VIP1 variants that are constitutively localized in the nucleus suppress VIP1–SRDX-dependent root waving. (A, B, and D) Root growth of the transgenic plants expressing GFP, VIP1–GFP, NLS–VIP1–GFP, or GFP–VIP1AAA in the VIP1–SRDX-overexpressing (‘+ VIP1-SRDX’) background. GFP–VIP1AAA was introduced into the VIP1–SRDX-overexpressing background from two individual GFP–VIP1AAA-expressing lines (‘#1’ and ‘#2’), and data for line #2 are presented (see Supplementary Fig. S5 for line #1). These plants were grown for 10 d on agar medium tilted at a 60° angle and photographed to obtain the root vertical growth indices (VGIs). (A) Phenotypes of these 10-day-old seedlings. Scale bar=5 mm. (B) VGIs of these plants. For each box, the top and bottom edges and the middle line indicate the quartiles, and the vertical bar corresponds to the data range (n=70 for GFP-expressing plants; 40 for VIP1–GFP-expressing plants; 46 for NLS–VIP1–GFP-expressing plants; 29 for GFP–VIP1AAA-expressing plants #2). Data with the same lower case letters are not significantly different (P>0.05) according to the Games–Howell test. (C) Expression levels of VIP1-SRDX. Plants were grown as described above, and used for RNA extraction and cDNA synthesis for RT–PCR. Data are means ±SD of three biological replicates.
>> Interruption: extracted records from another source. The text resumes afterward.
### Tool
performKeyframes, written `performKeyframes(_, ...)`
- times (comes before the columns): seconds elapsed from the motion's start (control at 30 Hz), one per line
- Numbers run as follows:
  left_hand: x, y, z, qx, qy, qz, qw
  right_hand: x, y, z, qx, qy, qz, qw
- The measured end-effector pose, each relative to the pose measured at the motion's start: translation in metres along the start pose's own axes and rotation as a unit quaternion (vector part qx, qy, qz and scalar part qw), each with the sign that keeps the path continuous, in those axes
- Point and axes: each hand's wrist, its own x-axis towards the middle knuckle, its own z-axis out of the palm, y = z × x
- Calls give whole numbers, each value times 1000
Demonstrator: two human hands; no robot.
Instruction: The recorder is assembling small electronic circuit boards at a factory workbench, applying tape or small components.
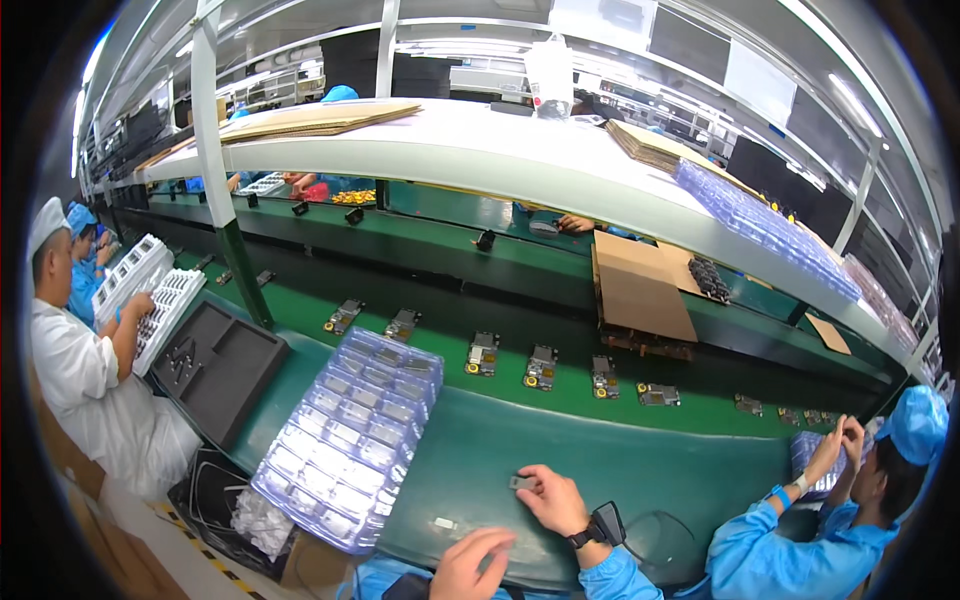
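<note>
My right hand (553,500) reaches over the green work surface (640,460), a dark watch on its wrist. Between thumb and fingers it pinches a small grey rectangular piece (521,483), too small to name more closely. Lower down and to the left, my left hand (472,565) is held with its fingers stretched out and thumb apart, with nothing visible in it. A small pale rectangular piece (445,523) lies on the surface just beyond the left hand. Left of both hands stands a stack of clear plastic blister trays (345,440), its compartments holding flat pieces.
Behind the work surface, a green conveyor belt (440,352) carries several circuit boards (541,367). Cardboard (643,285) stands beyond it under a white shelf (480,150). A black foam tray (215,370) lies left. Co-workers sit at left (100,370) and right (815,530).
</note>
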Motion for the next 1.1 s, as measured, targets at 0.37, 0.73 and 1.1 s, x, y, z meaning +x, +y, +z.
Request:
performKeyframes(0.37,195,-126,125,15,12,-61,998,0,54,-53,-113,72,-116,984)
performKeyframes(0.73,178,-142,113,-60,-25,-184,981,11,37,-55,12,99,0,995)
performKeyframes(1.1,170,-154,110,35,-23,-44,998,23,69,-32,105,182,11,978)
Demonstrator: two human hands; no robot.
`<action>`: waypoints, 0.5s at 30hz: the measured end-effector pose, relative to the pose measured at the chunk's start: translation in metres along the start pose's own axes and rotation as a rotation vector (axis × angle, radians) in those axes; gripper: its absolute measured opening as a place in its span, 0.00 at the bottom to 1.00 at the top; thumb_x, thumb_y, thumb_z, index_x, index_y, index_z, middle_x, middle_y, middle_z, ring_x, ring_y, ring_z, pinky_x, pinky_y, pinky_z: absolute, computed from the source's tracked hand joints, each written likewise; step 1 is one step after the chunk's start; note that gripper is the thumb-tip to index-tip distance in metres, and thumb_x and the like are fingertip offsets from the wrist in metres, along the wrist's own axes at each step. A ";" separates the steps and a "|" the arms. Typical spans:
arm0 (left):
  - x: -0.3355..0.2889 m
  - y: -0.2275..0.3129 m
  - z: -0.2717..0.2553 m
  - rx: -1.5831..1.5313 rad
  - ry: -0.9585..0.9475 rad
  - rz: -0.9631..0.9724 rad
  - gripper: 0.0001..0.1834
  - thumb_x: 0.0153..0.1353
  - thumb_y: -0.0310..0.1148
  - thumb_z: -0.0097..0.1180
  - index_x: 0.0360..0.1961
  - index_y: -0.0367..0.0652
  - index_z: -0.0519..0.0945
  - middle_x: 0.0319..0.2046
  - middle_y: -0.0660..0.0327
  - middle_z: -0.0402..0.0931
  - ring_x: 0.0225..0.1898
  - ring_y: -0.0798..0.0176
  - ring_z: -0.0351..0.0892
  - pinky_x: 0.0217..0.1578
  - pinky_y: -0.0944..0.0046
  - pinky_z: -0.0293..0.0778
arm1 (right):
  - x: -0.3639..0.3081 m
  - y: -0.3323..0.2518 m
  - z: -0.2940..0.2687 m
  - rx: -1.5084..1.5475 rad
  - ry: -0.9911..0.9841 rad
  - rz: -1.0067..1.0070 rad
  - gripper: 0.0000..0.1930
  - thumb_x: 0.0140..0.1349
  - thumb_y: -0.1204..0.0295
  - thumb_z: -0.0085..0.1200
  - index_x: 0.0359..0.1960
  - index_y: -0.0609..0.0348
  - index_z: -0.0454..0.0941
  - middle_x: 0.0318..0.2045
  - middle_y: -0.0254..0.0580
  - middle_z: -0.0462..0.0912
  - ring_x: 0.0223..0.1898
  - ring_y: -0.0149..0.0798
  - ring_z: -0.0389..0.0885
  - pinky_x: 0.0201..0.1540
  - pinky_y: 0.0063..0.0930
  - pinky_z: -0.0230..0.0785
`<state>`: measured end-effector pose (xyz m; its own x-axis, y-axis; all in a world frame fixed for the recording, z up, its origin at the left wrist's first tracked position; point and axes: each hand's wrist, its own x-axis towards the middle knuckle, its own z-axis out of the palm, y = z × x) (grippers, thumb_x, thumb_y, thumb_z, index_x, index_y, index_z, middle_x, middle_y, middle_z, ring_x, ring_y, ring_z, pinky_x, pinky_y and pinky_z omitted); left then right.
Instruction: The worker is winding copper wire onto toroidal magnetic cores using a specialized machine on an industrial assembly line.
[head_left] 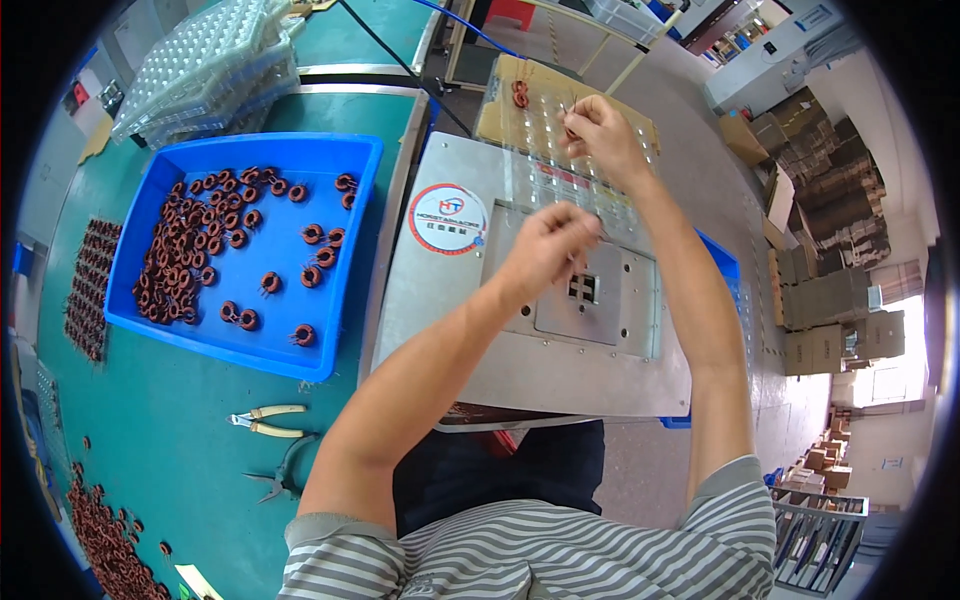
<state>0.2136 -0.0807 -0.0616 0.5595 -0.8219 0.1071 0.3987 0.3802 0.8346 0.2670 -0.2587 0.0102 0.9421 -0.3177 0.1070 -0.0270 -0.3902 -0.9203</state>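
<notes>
My right hand (604,138) is raised over a clear plastic tray (545,125), pinching a small copper-wound ring coil (571,131) with thin leads. Lower down and to the left, my left hand (548,250) hovers above the metal machine top (425,290), close to its square plate with a slotted opening (583,288). Its fingers are closed and slightly blurred; something small and dark shows at their tips, too unclear to name. A pair of red-brown coils (520,93) sits at the far left of the clear tray.
Left of the machine, a blue bin (345,240) holds many loose coils on the green table (190,420). Cutters with cream handles (268,420) and dark-handled pliers (285,475) lie nearer. Stacked clear trays (205,70) stand behind; coils in rows (92,290) and a heap (110,540) lie left.
</notes>
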 end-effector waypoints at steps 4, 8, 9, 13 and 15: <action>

Data with the same lower case letters are not significantly different (P>0.05) according to the Tukey–Kramer test. (D) Length of the primary roots of these plants. Data are the same as those used to obtain the VGIs, and are presented as means ±SD. Data with the same lower case letters are not significantly different (P>0.05) according to the Games–Howell test.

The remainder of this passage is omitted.